Yup, there's definitely the potential for people to discriminate against you if you are openly poly. It's not a protected "orientation" like being gay so if you're fired, evicted, or lose custody over it, you may have an uphill battle overcoming any discrimination. That being said, this is not the experience everywhere in the world, depends on where you're from and what the laws are. I don't intend to be all "heavy" about it, many people live openly poly with no issue. There are stories out there about employers and the courts using the poly lifestyle as a reason to deem someone unfit, but you would have to perhaps do some research to see what poly issues, if any, came up in your area.
Wow, yeeps. Not surprised though.

That's something to consider then. I wonder how easy it is to create multiple connections in a private way.

More on my question about commitment. I guess I've wondered whether I have an underlying fear of getting hurt through monogamy and have looked at poly as an answer to that. Even though honestly, I feel secure in myself to be comfortable (enough, most of the time ) with a partner connecting with someone else.
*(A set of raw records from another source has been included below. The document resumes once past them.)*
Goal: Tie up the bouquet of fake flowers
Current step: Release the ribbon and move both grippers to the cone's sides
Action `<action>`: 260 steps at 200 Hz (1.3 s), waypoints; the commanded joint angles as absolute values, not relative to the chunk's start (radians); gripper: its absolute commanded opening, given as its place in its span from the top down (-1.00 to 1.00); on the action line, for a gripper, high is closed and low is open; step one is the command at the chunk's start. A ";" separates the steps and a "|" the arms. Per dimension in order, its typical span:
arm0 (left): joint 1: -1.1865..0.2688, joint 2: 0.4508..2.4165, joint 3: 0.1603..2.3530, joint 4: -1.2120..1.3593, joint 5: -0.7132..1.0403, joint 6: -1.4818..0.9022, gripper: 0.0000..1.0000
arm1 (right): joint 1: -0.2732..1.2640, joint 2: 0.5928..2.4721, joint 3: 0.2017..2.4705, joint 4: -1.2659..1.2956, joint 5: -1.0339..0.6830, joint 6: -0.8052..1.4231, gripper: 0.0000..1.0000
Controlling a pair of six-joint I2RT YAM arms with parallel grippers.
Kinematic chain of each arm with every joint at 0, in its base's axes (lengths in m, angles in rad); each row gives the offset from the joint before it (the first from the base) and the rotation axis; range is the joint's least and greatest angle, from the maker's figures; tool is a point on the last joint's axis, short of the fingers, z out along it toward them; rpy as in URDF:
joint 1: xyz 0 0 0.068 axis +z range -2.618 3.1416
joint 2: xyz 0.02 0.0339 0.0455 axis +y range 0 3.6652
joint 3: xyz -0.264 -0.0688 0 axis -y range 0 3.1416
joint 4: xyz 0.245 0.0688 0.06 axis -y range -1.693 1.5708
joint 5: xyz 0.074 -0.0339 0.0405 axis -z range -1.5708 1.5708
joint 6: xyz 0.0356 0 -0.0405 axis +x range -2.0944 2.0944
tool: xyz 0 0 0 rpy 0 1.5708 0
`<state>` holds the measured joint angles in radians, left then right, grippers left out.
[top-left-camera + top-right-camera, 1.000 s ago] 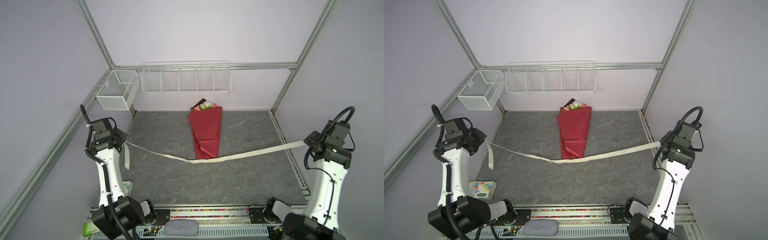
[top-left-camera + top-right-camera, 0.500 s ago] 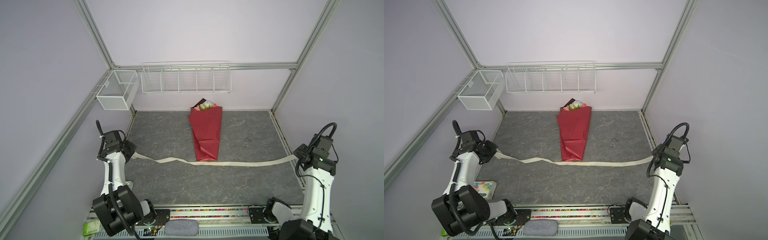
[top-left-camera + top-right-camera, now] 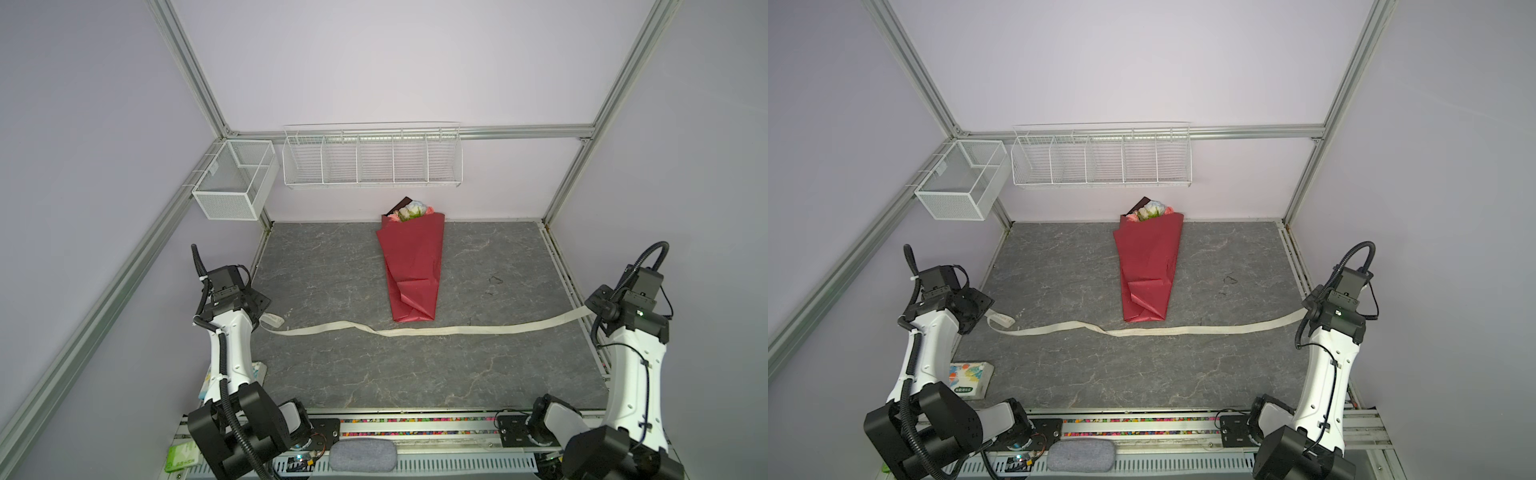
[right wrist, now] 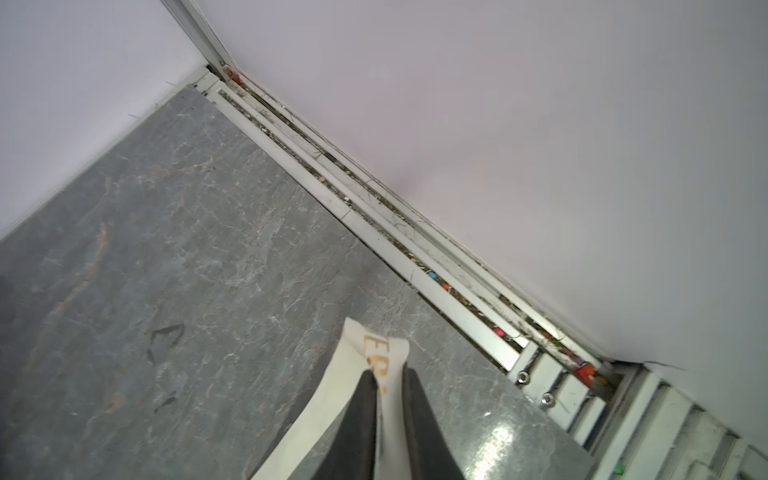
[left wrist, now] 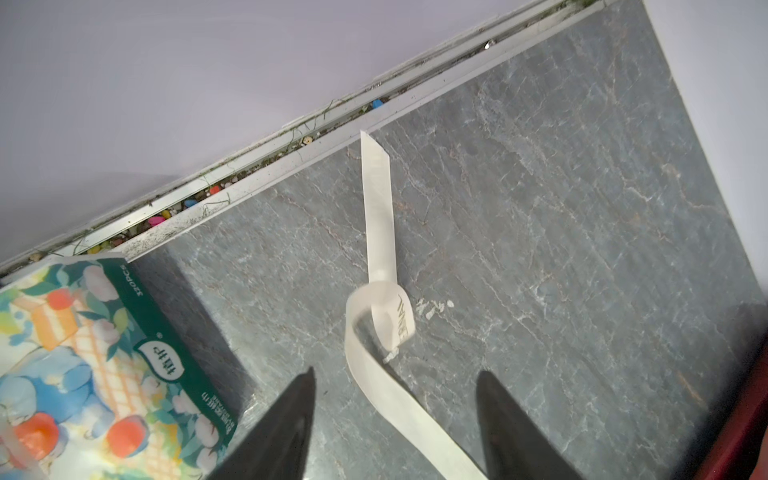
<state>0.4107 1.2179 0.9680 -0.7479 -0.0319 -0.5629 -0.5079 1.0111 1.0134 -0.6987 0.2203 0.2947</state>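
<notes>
The bouquet of fake flowers (image 3: 413, 266) (image 3: 1150, 266) lies wrapped in red paper at the middle back of the table, blooms (image 3: 411, 211) toward the back wall. A cream ribbon (image 3: 415, 331) (image 3: 1163, 331) runs across the table just in front of its stem end. My left gripper (image 5: 397, 371) (image 3: 261, 308) is open at the left edge, and the ribbon (image 5: 376, 208) lies loose and curled between its fingers. My right gripper (image 4: 388, 370) (image 3: 598, 305) is shut on the ribbon's other end (image 4: 374, 345), lifted slightly off the table at the right edge.
A colourful tissue box (image 3: 969, 376) (image 5: 83, 365) sits by the left arm's base. Two white wire baskets (image 3: 232, 183) (image 3: 372, 160) hang on the back and left walls. Aluminium rails (image 4: 415, 249) edge the grey table, and a grey pad (image 3: 363, 455) lies at the front.
Both arms came down, so the once-taut, raised ribbon now rests slack on the table. My left gripper opened and let go of its ribbon end, which dropped and curled.
</notes>
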 commanded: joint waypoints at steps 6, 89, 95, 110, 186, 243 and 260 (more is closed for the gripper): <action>0.416 1.196 1.003 -0.825 -0.055 -0.543 -0.98 | -0.505 0.995 1.047 -0.724 0.184 0.300 0.28; 0.320 1.046 0.833 -0.567 0.483 -0.596 -0.73 | -0.351 1.057 1.044 -0.755 -0.333 0.352 -0.37; 0.288 1.048 0.831 -0.575 0.467 -0.589 -0.73 | -0.307 1.068 1.030 -0.763 -0.299 0.356 -0.37; 0.211 1.060 0.819 -0.580 0.462 -0.583 -0.74 | -0.201 1.086 0.978 -0.770 -0.199 0.390 -0.37; 0.127 1.073 0.717 -0.487 0.585 -0.589 -0.70 | -0.152 1.138 0.707 -0.597 -0.265 0.489 -0.34; -0.130 1.396 0.832 -0.194 0.673 -0.704 -0.80 | -0.022 1.286 0.760 -0.331 -0.468 0.580 -0.38; -0.181 1.528 0.949 -0.217 0.649 -0.679 -0.87 | 0.031 1.348 0.791 -0.199 -0.495 0.620 -0.41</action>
<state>-0.1192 1.3949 0.8078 -0.3237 0.6315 -0.6617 -0.0319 1.2800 0.7380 -0.4259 -0.3935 0.5495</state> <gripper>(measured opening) 0.917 0.694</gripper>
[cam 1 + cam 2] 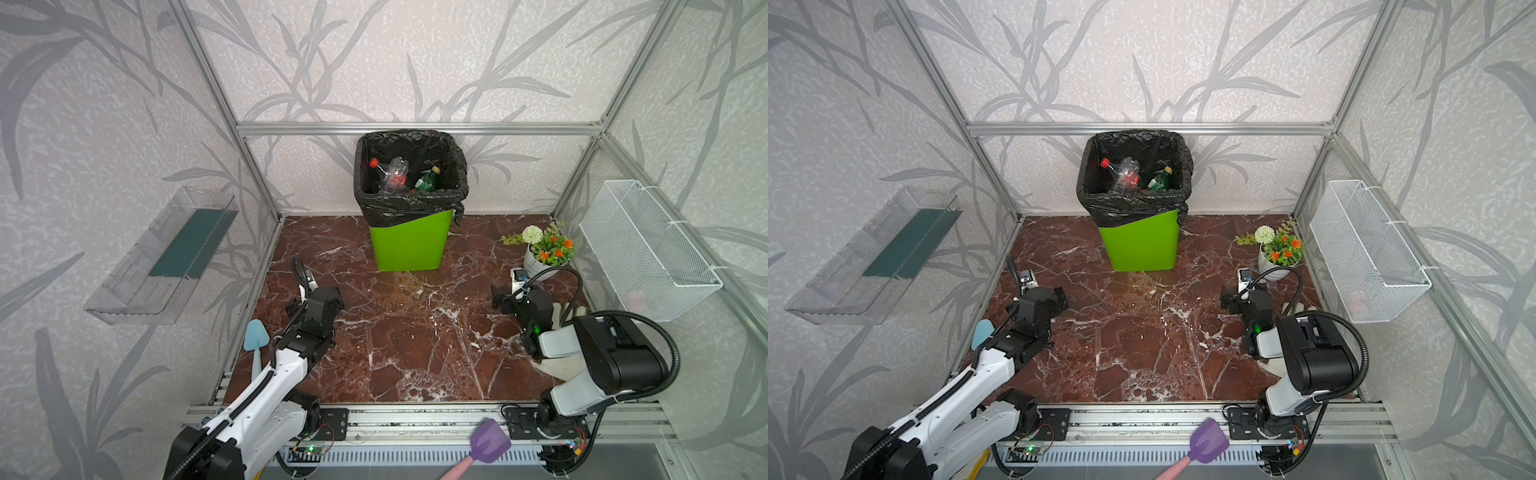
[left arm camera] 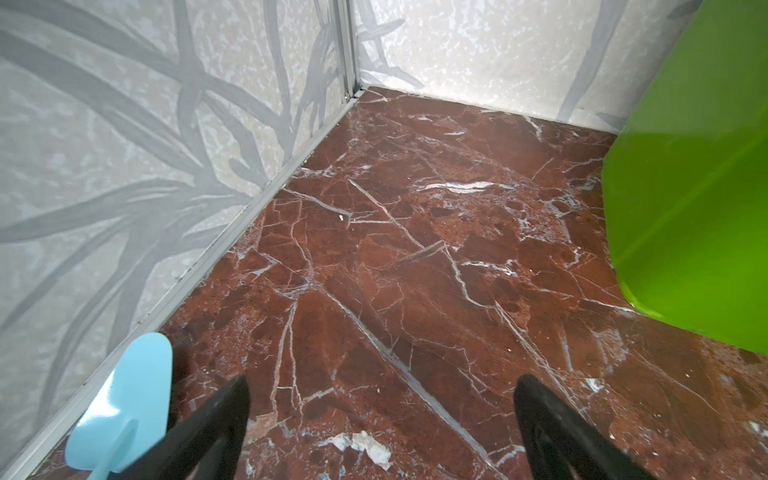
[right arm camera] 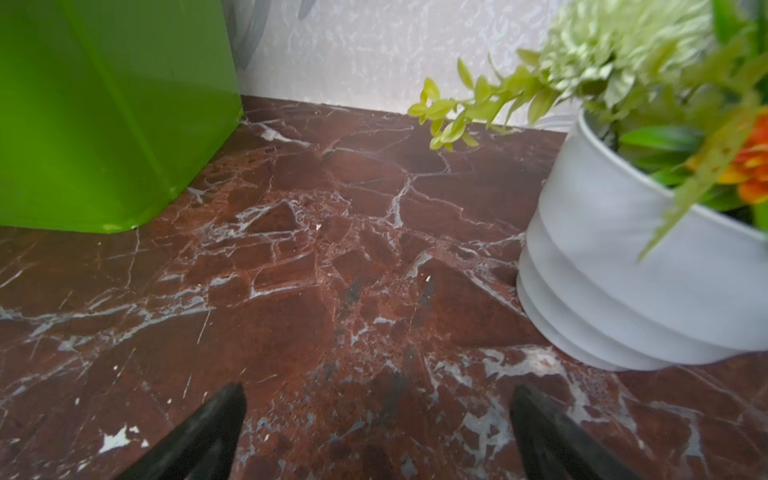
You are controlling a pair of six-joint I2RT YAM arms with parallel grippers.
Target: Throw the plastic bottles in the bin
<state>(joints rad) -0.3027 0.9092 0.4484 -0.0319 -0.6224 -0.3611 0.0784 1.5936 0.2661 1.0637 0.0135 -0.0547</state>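
While wrist views catch the bin (image 2: 685, 187), top views reveal bottles (image 1: 395, 172)

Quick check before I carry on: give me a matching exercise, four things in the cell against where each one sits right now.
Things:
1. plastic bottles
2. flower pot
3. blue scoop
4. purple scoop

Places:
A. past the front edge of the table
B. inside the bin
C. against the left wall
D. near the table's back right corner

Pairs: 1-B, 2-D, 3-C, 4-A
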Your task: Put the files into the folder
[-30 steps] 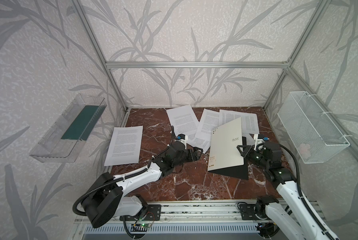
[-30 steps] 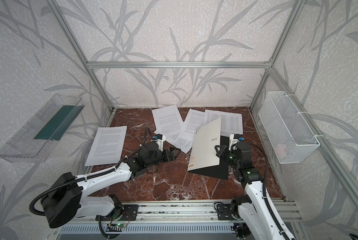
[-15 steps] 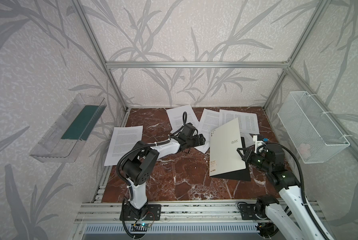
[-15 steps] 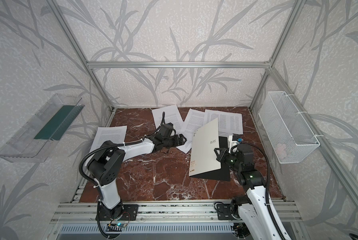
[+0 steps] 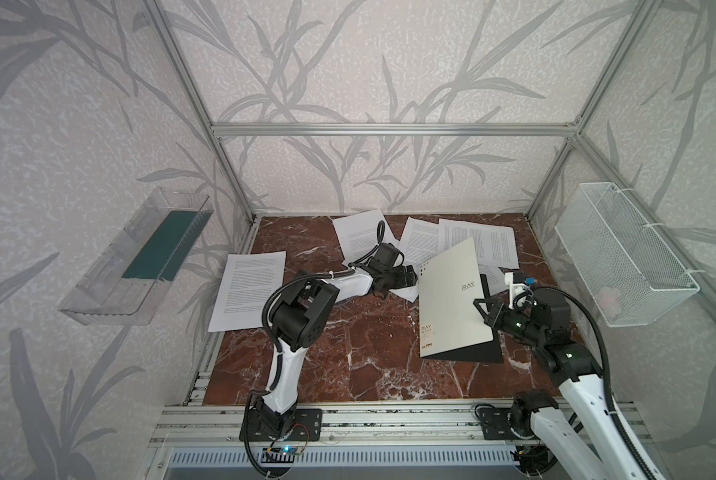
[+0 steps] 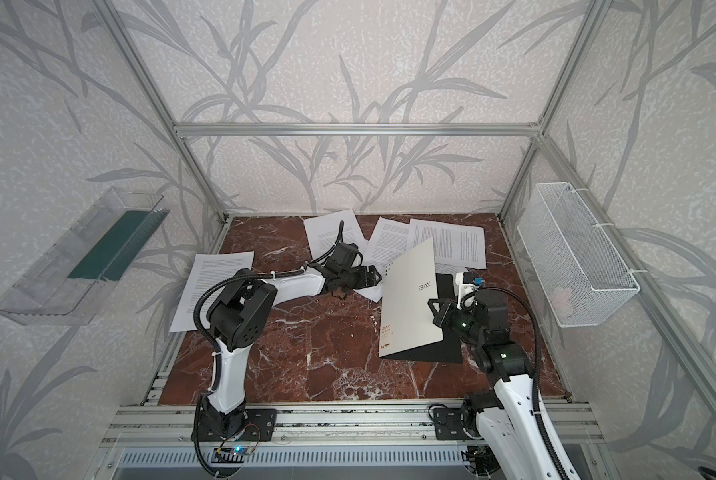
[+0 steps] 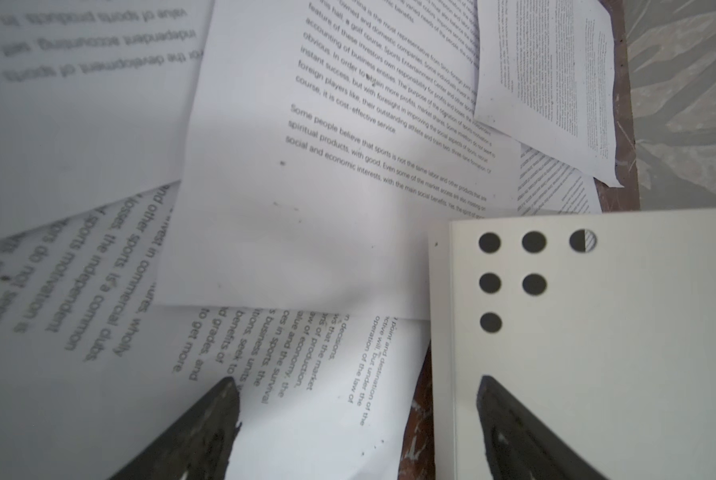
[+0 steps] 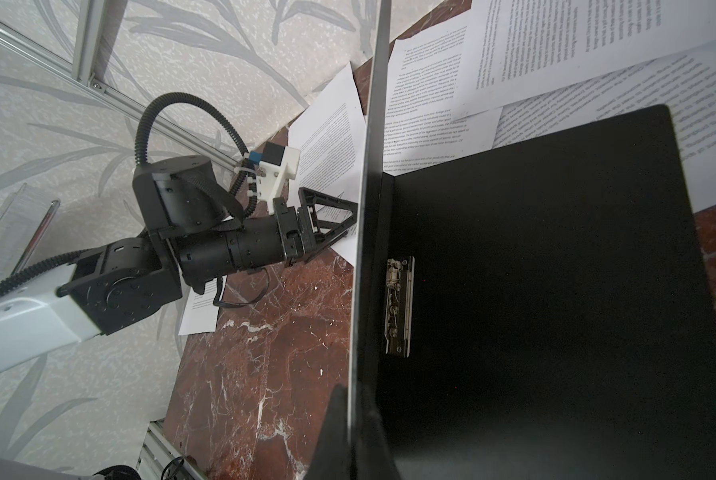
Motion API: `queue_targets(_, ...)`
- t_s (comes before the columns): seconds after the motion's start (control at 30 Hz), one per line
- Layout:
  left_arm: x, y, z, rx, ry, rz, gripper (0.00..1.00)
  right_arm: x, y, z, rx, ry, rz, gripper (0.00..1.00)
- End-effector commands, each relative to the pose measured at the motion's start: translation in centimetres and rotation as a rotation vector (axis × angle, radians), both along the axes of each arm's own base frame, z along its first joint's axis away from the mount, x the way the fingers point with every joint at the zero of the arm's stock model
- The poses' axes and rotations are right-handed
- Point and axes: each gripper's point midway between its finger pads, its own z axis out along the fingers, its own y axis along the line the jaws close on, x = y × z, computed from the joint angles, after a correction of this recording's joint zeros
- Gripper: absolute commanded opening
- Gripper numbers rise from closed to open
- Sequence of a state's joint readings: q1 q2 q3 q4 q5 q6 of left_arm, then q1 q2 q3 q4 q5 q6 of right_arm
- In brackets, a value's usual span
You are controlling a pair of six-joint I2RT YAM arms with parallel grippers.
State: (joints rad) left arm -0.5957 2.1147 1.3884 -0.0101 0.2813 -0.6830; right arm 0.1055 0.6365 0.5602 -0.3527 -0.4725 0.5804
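Right wrist view: folder [image 8: 555, 270] held open by right pincer [image 8: 354, 419]; left pincer [image 8: 343, 218] spread wide; no files [image 8: 333, 137] inserted.

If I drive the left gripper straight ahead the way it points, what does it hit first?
Probably the raised cover of the thin off-white folder: the open left gripper points at its outer face near the dotted corner, above the printed white paper sheets. Depth is unclear.
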Motion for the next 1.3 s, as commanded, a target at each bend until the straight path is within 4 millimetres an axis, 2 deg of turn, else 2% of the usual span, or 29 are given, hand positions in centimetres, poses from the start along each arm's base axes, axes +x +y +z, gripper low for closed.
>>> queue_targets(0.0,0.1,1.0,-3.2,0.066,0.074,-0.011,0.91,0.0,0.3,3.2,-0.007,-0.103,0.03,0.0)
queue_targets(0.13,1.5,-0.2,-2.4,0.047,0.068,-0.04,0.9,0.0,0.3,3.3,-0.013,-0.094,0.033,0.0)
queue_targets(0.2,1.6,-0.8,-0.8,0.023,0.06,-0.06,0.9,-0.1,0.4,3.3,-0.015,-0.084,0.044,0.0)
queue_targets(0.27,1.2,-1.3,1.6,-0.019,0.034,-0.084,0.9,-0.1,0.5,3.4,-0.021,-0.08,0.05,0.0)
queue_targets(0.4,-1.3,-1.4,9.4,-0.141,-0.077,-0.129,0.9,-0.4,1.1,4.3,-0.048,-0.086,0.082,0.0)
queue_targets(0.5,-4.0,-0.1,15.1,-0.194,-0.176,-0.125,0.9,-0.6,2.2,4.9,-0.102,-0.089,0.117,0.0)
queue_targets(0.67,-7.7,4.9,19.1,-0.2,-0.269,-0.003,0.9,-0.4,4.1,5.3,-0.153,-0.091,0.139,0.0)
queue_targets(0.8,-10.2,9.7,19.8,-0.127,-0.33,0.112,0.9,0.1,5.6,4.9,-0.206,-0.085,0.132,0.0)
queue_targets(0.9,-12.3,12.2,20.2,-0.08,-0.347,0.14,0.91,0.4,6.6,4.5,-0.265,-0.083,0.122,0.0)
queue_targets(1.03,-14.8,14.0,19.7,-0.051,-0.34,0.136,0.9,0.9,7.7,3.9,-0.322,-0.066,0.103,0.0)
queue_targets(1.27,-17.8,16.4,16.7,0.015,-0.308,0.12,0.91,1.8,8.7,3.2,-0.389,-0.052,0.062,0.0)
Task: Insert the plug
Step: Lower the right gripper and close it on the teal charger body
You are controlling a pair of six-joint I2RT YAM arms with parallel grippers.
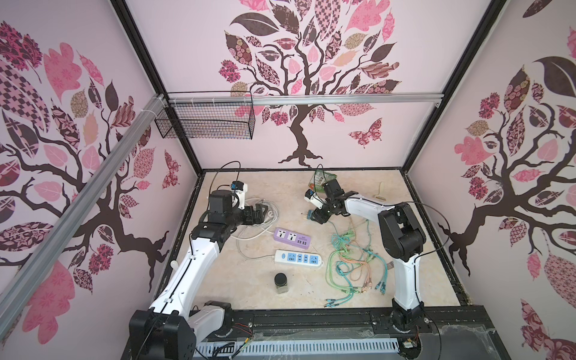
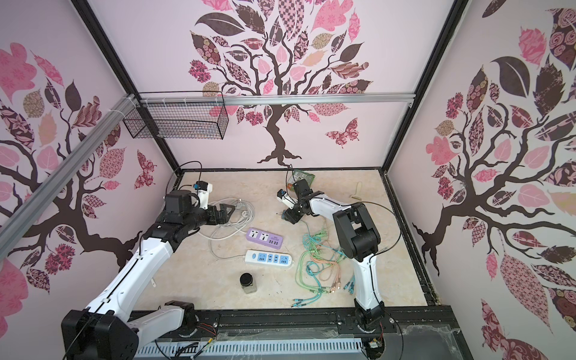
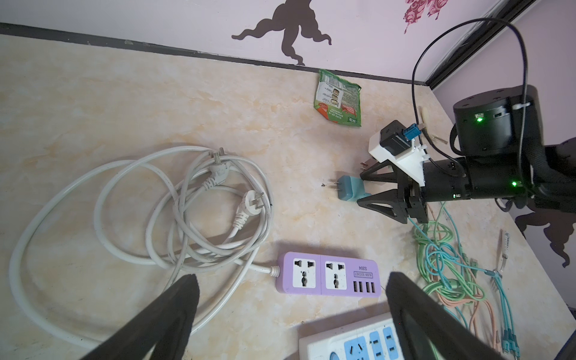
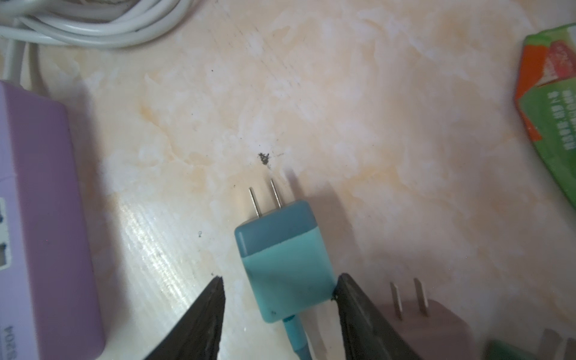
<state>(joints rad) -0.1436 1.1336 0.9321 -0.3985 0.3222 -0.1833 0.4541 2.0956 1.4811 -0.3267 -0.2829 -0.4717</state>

I guess I am just not quite sure I have no motivation to pursue this lifestyle around avoiding pain. I know, though, that poly isn't actually a viable solution as far as that goes

Originally Posted by ImaginaryIllusion
you could search for bible belt as you're not alone in that part of the world in seeking poly and being unsure of the risks and attitudes involved.
Fantastic! Already feel less alone knowing this, thank you

Originally Posted by redpepper
When you look at the Myers Briggs results you will see that many are the same type.
Hmm. I/ENFP???

Of course you can't really ask for Myers Brigg results before asking someone out.
Testament to my geeky roots - I've actually done that!

Quite the opposite, its almost frowned upon to tell a potential partner that you are seeing someone as well as them... not poly, everyone knows and is on the same page together even if they don't spend time together.
Right, and that's been one of the things that's pulled me toward poly. Why not be up front about what we're doing. Sounds like it could backfire though.